WHAT THE TASK ASKS
Reproduce each line from the records that holds "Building".

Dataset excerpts
# # # #
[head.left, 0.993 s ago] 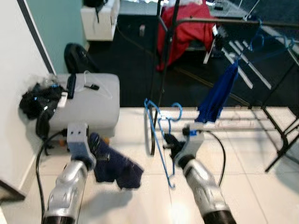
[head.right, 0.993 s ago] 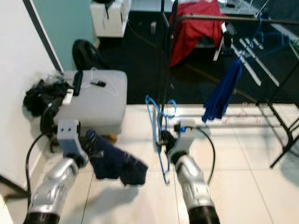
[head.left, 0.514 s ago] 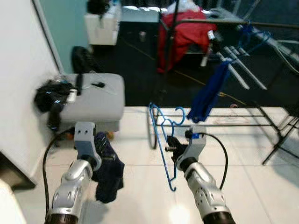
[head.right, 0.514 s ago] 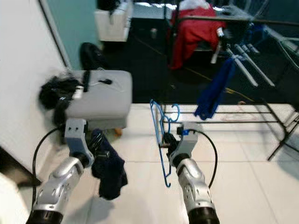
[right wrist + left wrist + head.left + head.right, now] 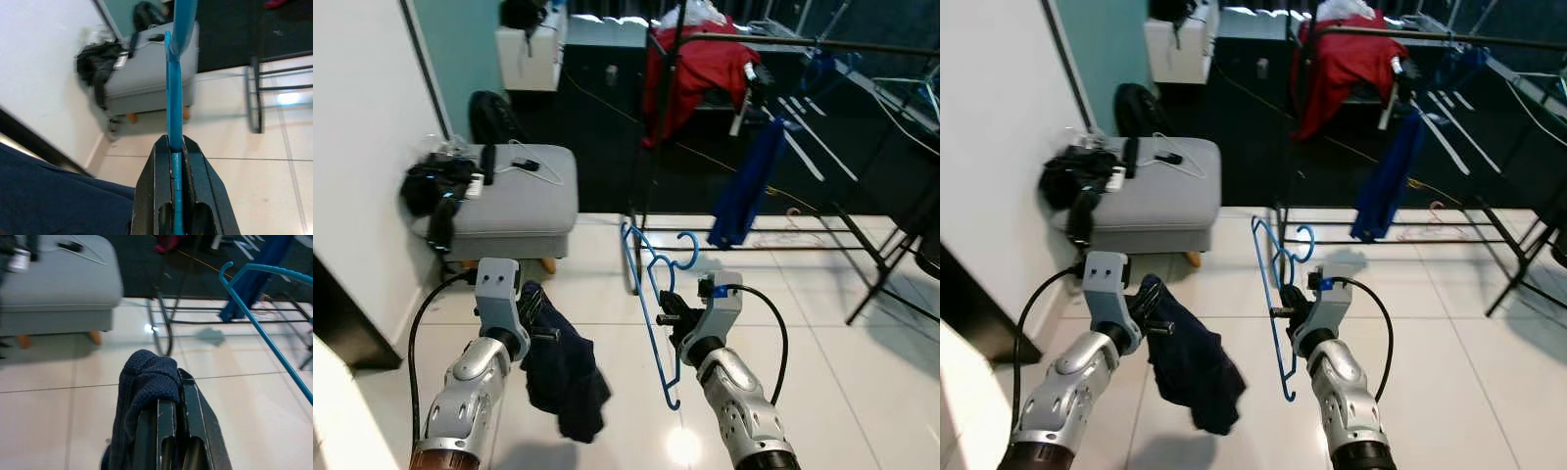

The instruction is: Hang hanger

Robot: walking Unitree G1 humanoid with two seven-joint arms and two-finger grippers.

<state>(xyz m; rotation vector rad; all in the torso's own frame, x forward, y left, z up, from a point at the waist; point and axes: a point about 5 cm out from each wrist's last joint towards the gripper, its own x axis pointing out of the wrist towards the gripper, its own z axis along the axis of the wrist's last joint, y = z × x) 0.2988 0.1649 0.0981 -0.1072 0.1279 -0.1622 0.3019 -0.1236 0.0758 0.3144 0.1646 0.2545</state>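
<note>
The right gripper point(image 5: 1289, 315) is clamped on the blue hanger point(image 5: 1276, 294), its fingers point(image 5: 195, 176) pressed together on the thin bar; the hanger stands nearly upright in the air over the white floor point(image 5: 1430, 333), hook up at 12 o'clock of the gripper, lower corner hanging at 6 o'clock. At 9 o'clock of it the left gripper point(image 5: 530, 311) is closed on a dark blue garment point(image 5: 563, 367), which drapes over its fingers point(image 5: 188, 431) and sags toward the floor, apart from the hanger. Farther out, at 12 to 1 o'clock, stands the rack point(image 5: 783, 39) with a red cloth point(image 5: 690, 64) and a blue cloth point(image 5: 744, 186) on it; at 10 o'clock sits a grey stool point(image 5: 514, 191). By my reading this is the carry stage: hanger and garment are both in hand, the rack well apart ahead. Next the hanger's hook must be lifted toward a free stretch of rail at 1 o'clock, held upright so it catches, with the garment kept off the floor
</note>
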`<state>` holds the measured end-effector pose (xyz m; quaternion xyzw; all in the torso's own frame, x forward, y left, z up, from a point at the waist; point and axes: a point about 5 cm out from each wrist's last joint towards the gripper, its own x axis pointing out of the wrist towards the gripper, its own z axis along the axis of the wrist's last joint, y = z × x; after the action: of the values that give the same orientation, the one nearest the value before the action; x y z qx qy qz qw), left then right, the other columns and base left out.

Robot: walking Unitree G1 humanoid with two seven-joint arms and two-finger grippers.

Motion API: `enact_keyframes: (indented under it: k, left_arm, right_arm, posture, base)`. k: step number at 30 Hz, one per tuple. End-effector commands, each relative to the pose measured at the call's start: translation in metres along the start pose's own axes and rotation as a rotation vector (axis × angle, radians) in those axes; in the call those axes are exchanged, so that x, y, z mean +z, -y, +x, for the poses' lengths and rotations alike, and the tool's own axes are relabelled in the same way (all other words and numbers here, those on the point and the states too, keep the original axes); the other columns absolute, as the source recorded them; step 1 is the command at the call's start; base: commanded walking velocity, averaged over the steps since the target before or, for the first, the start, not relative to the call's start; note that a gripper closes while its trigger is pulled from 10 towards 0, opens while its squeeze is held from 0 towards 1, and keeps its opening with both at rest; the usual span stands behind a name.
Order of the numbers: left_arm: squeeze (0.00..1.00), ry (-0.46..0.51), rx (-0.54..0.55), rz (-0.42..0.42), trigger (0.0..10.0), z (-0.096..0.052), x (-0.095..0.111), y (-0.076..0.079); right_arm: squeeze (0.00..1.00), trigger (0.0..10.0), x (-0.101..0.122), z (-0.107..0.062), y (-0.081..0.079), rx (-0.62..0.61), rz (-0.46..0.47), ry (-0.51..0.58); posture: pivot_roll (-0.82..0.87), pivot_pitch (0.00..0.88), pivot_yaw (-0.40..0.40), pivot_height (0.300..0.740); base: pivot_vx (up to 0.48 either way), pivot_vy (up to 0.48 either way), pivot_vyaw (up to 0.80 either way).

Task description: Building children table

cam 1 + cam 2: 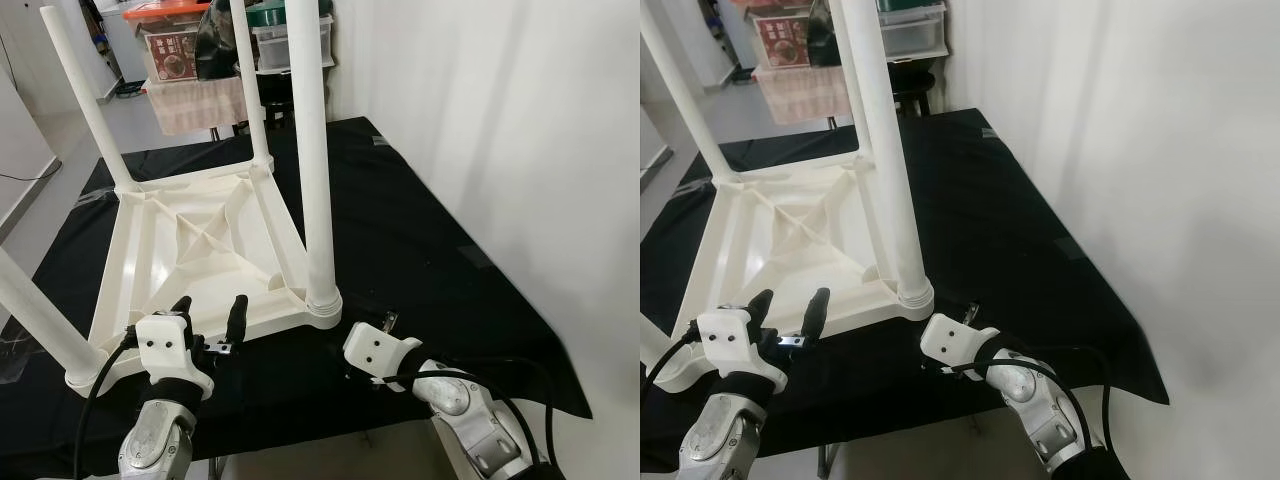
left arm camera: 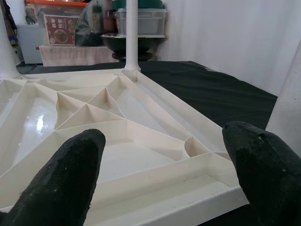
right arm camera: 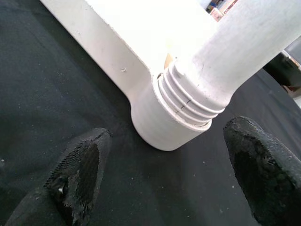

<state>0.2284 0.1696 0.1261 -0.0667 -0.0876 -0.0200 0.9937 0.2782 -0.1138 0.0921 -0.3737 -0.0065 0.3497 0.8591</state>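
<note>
A white plastic children's table [image 1: 200, 240] lies upside down on the black cloth, ribbed underside up. Its legs stand upright: the near right leg [image 1: 312, 150] sits in its corner socket [image 3: 164, 127], with threaded rings showing at the joint. The near left leg [image 1: 40, 315] and two far legs [image 1: 85, 100] also stand. My left gripper [image 1: 211, 305] is open at the tabletop's front edge, its fingers [image 2: 70, 169] either side of the rim. My right gripper [image 3: 164, 141] is open, low on the cloth just before the near right socket, not touching it.
The black cloth-covered work table [image 1: 420, 230] ends close to my body and at the right, by a white wall. Storage boxes [image 1: 175, 45] and a draped towel [image 1: 195, 105] stand behind the far edge. Bare cloth lies right of the white table.
</note>
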Motion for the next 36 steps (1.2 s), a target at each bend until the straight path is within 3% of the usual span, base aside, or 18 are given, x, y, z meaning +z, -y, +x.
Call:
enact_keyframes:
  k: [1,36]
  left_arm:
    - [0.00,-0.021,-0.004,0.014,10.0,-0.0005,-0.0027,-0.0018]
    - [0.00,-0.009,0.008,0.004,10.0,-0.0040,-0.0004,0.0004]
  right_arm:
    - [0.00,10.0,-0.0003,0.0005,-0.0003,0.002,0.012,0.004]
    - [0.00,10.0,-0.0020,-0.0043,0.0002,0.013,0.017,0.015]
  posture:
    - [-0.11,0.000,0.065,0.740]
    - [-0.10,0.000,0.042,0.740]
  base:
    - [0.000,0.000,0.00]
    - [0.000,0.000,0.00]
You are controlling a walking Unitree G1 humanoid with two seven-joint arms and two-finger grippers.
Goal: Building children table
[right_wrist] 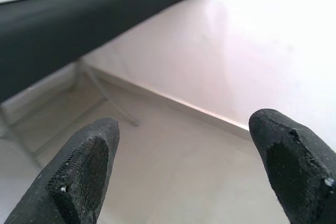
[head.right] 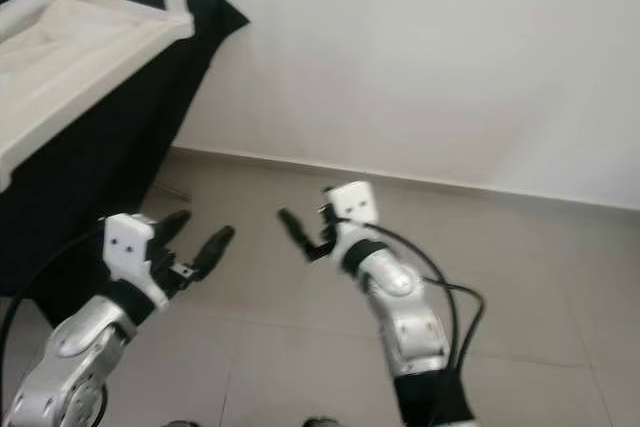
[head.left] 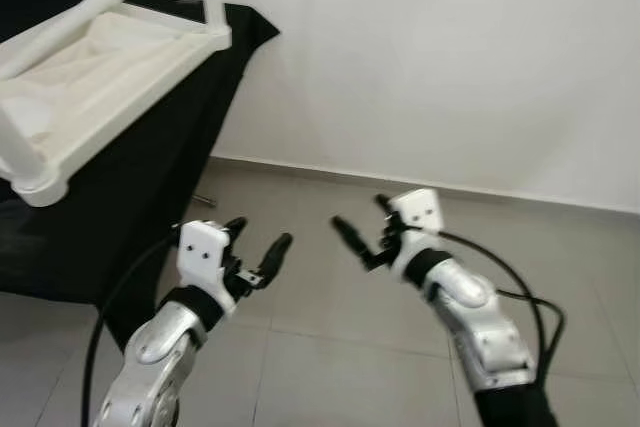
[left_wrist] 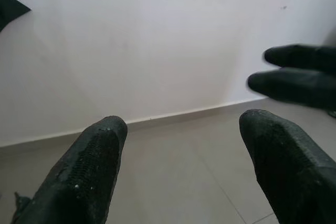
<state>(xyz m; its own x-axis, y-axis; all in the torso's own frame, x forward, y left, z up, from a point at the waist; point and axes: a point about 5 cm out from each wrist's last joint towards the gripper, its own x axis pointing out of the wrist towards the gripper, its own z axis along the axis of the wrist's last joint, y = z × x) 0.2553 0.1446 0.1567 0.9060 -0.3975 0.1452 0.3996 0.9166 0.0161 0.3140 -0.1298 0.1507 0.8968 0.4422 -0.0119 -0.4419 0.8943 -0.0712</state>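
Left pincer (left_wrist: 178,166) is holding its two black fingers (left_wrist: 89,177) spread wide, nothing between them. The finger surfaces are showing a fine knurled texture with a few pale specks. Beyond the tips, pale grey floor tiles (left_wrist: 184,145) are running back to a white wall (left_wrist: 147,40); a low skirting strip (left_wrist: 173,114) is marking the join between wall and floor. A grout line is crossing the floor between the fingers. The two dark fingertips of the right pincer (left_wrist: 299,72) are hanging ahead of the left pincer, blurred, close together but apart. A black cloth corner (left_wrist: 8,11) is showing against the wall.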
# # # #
RESULT BELOW
Task description: Building children table
Goal: Building children table

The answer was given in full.